“Prioriser les priorités, c’est dur humainement”

Retrouvez le dossier complet
Une crise… et des innovations

Dans les commissions logement, les militants CFDT s’investissent pour faciliter l’accès des salariés au logement. Mais leurs moyens semblent parfois dérisoires face à l’ampleur de la tâche. Rencontre avec Halima et Joëlle.

Par Anne-Sophie BallePublié le 01/03/2025 à 09h00

image
© Michel Gaillard / RÉA

Sur le bureau d’Halima Bachouche, la pile de dossiers ne diminue pas. Ce serait même plutôt le contraire. C’est que la présidente de la commission logement chez Monoprix (16 000 salariés) reçoit énormément de demandes de collègues en difficulté.

« J’ai 441 dossiers en cours venant de toute la France, et des publics de plus en plus prioritaires. Certains sont victimes de violences ou vivent dans des logements insalubres, d’autres sont déjà à la rue.
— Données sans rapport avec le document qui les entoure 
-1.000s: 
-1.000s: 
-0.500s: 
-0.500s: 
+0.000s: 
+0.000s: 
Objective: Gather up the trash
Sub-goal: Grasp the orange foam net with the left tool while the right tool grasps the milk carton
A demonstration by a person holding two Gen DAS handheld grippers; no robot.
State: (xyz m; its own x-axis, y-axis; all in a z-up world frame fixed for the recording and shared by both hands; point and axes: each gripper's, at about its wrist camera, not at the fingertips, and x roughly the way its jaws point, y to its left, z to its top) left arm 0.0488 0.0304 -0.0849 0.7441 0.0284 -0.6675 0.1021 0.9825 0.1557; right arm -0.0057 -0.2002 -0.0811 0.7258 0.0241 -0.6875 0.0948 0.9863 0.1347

Les demandes de logement social, temporaire, ont explosé ces dernières années. Il faut trouver des solutions rapides et prioriser les priorités. Humainement, c’est très dur », explique cette militante CFDT.

Les commissions d’information et d’aide au logement (Cial) issues des CSE, sont une obligation dans les entreprises de plus de 300 salariés. Mais leur mission exacte reste méconnue. « Les gens viennent nous voir mais ne connaissent pas les aides auxquelles ils ont droit. »

Chez Allianz (7 000 salariés), Joëlle Blanc fait le même constat : « Nous avons une action menée chaque année à destination des nouveaux entrants, où Action Logement et d’autres partenaires viennent expliquer les dispositifs. Mais les salariés qui ne sont pas concernés ne viennent pas et, quand ils ont besoin d’aide, il est souvent déjà trop tard. Ils se retrouvent noyés », explique cette déléguée syndicale qui pilote la commission logement à l’échelle nationale.

Manque de prérogative

Si la mission d’accompagnement existe toujours, le manque de prérogatives de la commission a eu raison de l’intérêt des militants pour ce type de poste. « Avant, la commission était délibérative. On avait tout un parc de logements, et quand une personne était prioritaire, on trouvait une solution de secours dans le mois. Aujourd’hui, du fait de la législation, le parc ne nous appartient plus en propre. On est de plus en plus dans l’informatif, et de moins en moins en capacité de changer la donne », poursuit Joëlle.

Ces difficultés, couplées à un changement de typologie d’entreprise (passée d’un tiers à deux tiers de cadres en quelques années), ne l’empêchent pas de monter, avec les assistantes sociales, des dossiers de nature très diverse : prêt, conseil en financement mais aussi aides au paiement des loyers pour permettre aux salariés de pouvoir se maintenir dans leur logement. Ce dernier cas représente en moyenne de 15 à 20 dossiers par an.

Chez Monoprix, Halima, de son côté, a permis à 63 collaborateurs d’être relogés l’année dernière. « On a parfois l’impression que c’est une goutte d’eau », soupire-t-elle. Mais elle en est persuadée : sans les commissions logement et ses militants pour les faire vivre, ce serait bien pire.